TASK REQUIREMENTS — Pick out every line in the data below that holds "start".
--- --- ---
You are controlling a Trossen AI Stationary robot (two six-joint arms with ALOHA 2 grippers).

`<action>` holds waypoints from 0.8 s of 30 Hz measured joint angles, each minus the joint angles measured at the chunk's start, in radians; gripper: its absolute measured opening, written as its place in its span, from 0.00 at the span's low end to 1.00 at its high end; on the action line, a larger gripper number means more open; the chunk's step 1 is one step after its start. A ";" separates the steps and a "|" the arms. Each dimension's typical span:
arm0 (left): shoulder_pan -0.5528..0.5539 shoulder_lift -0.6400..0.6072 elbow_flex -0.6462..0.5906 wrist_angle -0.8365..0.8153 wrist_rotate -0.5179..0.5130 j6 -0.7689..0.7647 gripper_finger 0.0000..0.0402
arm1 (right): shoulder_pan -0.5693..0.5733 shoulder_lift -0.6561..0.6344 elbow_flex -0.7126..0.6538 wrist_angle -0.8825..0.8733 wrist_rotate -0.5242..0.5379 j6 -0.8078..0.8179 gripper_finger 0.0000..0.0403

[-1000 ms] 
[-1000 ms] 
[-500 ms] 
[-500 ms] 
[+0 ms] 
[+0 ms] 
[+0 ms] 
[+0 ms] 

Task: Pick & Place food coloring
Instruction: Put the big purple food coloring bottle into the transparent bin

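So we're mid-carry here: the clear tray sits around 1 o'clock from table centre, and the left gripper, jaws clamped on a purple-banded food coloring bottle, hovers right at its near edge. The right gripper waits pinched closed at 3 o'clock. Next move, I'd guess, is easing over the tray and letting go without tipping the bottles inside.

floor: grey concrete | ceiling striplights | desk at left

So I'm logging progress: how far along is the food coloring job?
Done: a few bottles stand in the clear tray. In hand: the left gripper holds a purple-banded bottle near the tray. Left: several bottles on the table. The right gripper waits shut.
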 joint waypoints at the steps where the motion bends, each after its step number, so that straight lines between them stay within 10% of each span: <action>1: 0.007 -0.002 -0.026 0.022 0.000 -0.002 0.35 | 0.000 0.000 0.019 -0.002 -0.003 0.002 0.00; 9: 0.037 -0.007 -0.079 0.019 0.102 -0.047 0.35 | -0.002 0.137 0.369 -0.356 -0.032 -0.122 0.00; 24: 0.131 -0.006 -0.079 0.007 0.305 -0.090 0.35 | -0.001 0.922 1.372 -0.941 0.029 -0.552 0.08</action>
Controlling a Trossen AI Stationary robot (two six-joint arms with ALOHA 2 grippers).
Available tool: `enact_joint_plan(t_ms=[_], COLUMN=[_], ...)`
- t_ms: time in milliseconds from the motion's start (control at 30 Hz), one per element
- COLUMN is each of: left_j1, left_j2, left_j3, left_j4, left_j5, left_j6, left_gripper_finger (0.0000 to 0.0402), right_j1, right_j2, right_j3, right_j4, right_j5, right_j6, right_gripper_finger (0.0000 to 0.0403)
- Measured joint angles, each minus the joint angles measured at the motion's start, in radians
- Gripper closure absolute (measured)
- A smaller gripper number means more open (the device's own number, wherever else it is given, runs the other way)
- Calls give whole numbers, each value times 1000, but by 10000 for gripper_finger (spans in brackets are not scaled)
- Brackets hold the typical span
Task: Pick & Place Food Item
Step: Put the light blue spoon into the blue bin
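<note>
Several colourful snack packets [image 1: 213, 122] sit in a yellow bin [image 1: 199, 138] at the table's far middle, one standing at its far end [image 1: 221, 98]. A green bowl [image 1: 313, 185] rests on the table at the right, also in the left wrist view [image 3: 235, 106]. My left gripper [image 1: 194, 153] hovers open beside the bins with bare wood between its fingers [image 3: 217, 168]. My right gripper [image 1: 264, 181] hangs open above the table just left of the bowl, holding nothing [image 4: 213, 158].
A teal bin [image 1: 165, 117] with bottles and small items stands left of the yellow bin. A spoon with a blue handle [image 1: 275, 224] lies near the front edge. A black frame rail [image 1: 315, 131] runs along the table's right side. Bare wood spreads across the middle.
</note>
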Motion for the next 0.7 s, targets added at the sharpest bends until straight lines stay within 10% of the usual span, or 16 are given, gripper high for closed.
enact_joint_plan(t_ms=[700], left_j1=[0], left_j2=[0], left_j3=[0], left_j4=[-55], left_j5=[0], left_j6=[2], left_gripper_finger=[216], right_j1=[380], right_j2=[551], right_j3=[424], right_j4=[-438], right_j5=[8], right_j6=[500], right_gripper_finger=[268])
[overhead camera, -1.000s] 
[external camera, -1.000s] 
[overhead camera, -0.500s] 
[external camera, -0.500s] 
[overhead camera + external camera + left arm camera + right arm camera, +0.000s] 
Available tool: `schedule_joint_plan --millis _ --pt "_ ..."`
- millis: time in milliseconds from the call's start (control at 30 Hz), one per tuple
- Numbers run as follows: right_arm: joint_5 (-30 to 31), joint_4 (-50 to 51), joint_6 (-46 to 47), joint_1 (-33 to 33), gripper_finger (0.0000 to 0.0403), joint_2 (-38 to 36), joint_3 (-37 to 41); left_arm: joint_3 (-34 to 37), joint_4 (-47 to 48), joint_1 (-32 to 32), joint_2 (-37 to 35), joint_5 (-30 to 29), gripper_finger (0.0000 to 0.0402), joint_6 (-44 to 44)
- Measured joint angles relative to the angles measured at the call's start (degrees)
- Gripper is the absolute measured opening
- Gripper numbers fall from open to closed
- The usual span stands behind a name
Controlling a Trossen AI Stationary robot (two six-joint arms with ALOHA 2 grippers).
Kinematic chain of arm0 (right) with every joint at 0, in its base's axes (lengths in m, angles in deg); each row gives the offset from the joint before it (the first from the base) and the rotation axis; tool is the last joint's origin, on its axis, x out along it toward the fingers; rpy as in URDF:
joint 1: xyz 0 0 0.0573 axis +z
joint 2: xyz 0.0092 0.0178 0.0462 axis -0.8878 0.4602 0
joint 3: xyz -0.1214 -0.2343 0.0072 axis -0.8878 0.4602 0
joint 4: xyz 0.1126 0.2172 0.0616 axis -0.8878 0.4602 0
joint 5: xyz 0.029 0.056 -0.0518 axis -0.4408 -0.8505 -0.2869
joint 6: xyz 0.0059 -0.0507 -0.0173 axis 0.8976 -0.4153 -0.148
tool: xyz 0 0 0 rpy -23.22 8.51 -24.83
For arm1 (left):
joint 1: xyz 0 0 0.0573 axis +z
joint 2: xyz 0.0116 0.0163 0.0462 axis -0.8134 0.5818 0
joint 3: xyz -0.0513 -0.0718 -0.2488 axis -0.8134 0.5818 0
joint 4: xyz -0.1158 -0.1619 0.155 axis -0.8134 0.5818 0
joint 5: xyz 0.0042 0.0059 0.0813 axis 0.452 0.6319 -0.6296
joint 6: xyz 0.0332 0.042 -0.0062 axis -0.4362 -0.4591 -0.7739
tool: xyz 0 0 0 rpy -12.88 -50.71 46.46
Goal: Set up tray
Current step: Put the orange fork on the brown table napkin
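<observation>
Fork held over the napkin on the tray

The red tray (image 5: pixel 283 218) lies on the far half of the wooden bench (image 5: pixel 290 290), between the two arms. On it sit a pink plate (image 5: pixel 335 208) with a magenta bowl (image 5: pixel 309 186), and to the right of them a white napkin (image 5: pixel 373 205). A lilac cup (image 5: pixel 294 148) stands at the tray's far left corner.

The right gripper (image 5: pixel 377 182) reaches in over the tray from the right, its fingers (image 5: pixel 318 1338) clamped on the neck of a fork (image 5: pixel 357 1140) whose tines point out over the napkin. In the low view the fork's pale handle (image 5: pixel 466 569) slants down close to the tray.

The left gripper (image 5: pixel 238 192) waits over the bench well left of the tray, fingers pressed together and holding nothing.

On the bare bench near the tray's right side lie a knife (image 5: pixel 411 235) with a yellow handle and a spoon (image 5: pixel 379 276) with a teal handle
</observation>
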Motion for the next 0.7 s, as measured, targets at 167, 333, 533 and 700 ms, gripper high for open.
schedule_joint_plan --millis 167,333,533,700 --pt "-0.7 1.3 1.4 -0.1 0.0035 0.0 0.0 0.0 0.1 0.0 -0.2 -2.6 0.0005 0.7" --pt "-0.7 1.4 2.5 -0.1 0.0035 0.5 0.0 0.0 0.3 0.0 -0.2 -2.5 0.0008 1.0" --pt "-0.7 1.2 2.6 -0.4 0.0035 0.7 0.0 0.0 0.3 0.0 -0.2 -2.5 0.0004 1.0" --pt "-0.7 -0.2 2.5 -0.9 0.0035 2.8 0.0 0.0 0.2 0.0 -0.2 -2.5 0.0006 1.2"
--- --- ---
EXERCISE RESULT —
`<action>` holds waypoints from 0.8 s of 30 Hz measured joint angles, each minus the joint angles measured at the chunk's start, in radians; gripper: its absolute measured opening, written as its place in its span, from 0.00 at the span's low end to 1.00 at its high end; on the action line, a larger gripper number means more open; the chunk's step 1 is one step after its start. A ";" separates the steps and a "|" the arms. Each dimension's typical span:
- t_ms: time in milliseconds from the motion's start (control at 30 Hz), one per element
- Measured joint angles, each minus the joint angles measured at the motion's start, in radians
- millis: time in milliseconds from the call's start (control at 30 Hz), one per tuple
- Measured joint angles relative to the angles measured at the call's start (degrees)

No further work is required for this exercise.